There was the time one couple decided to serve up a 15-pound tuna. “Someone told them it would take a half-hour to cook,” Strand said. It wasn’t ready until nearly midnight, and by then one guest was asleep on the floor. Another soon nodded off at the table.

The Japanese dinner with sushi fell flat. “Some people refused to eat raw fish,” she said. Cucumber soup was another loser. “I absolutely hated it,” she said. Almond soup was bitter. But cream of pistachio soup was a winner. “It was absolutely delicious; I never would have tried it.”

And the Napoleons for one dessert turned out to be a huge, costly undertaking. By the time the thin pastry dough, custard (with real vanilla beans and cream) and strawberry sauce had come together, it was a $30 extravaganza.
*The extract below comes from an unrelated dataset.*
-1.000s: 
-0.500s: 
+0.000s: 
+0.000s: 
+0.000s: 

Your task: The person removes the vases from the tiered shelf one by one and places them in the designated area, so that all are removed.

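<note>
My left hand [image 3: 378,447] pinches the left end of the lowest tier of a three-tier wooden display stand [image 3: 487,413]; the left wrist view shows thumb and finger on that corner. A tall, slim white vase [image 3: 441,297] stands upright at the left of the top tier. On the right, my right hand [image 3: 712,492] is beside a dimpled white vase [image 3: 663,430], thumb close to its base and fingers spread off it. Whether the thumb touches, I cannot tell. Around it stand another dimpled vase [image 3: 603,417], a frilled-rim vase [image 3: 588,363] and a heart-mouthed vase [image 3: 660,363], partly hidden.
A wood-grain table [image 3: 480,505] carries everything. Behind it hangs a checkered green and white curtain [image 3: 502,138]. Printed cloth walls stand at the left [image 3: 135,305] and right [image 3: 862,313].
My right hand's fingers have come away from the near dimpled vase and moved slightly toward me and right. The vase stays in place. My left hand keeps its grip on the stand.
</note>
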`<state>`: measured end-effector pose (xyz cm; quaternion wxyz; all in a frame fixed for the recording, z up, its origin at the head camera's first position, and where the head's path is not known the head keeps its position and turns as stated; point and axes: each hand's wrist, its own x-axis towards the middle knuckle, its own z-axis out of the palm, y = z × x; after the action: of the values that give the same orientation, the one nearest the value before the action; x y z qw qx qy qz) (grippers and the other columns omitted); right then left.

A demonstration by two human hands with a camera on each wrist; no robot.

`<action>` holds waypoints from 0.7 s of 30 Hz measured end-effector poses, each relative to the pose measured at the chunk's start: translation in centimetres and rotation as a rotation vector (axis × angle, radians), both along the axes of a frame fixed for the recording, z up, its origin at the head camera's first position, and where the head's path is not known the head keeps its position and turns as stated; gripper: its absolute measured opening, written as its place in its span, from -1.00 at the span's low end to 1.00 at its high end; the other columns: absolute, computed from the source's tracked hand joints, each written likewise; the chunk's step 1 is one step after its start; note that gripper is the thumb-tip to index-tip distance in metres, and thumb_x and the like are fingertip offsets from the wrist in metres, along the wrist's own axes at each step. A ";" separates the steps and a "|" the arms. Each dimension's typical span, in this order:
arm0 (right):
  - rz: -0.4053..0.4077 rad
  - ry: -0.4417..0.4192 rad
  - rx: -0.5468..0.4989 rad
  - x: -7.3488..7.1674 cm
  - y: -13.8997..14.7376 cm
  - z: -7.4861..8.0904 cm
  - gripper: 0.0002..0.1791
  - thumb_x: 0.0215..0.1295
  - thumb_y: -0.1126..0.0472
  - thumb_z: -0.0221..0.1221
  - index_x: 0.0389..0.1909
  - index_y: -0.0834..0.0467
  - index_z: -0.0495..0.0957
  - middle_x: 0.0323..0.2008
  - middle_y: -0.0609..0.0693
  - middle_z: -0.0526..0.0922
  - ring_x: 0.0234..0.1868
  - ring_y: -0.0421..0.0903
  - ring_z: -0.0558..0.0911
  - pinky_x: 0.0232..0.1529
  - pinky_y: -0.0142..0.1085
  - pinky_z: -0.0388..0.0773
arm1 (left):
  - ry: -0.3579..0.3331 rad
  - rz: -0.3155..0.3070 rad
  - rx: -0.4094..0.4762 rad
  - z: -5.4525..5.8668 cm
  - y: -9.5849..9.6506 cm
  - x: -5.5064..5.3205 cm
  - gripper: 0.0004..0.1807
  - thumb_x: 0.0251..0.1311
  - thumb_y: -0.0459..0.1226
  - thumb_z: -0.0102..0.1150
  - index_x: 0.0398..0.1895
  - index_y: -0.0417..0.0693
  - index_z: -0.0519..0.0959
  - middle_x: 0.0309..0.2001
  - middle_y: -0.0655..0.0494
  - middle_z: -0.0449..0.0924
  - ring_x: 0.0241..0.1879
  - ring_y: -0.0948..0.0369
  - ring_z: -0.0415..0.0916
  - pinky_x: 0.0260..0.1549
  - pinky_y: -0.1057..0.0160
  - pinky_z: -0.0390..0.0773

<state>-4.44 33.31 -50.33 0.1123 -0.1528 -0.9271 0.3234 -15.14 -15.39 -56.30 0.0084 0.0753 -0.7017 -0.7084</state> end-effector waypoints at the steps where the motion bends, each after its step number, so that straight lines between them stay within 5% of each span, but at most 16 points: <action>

Some gourmet groups tally expenses and split the cost evenly, but it seems most don’t. They figure that it evens out over many meals. In the Clowers’ group, the guests bring only wine, but the bottles are in the $10-$30 range. In spite of the sometimes hefty cost that goes into these meals, most everyone feels it’s cheaper than fine restaurant dining--and perhaps better tasting.

It’s more casual, more intimate and often more fun. The Clowers’ group brought in a belly dancer when the cuisine was Greek. They plopped on the floor in traditional Japanese attire for the Japanese dinner.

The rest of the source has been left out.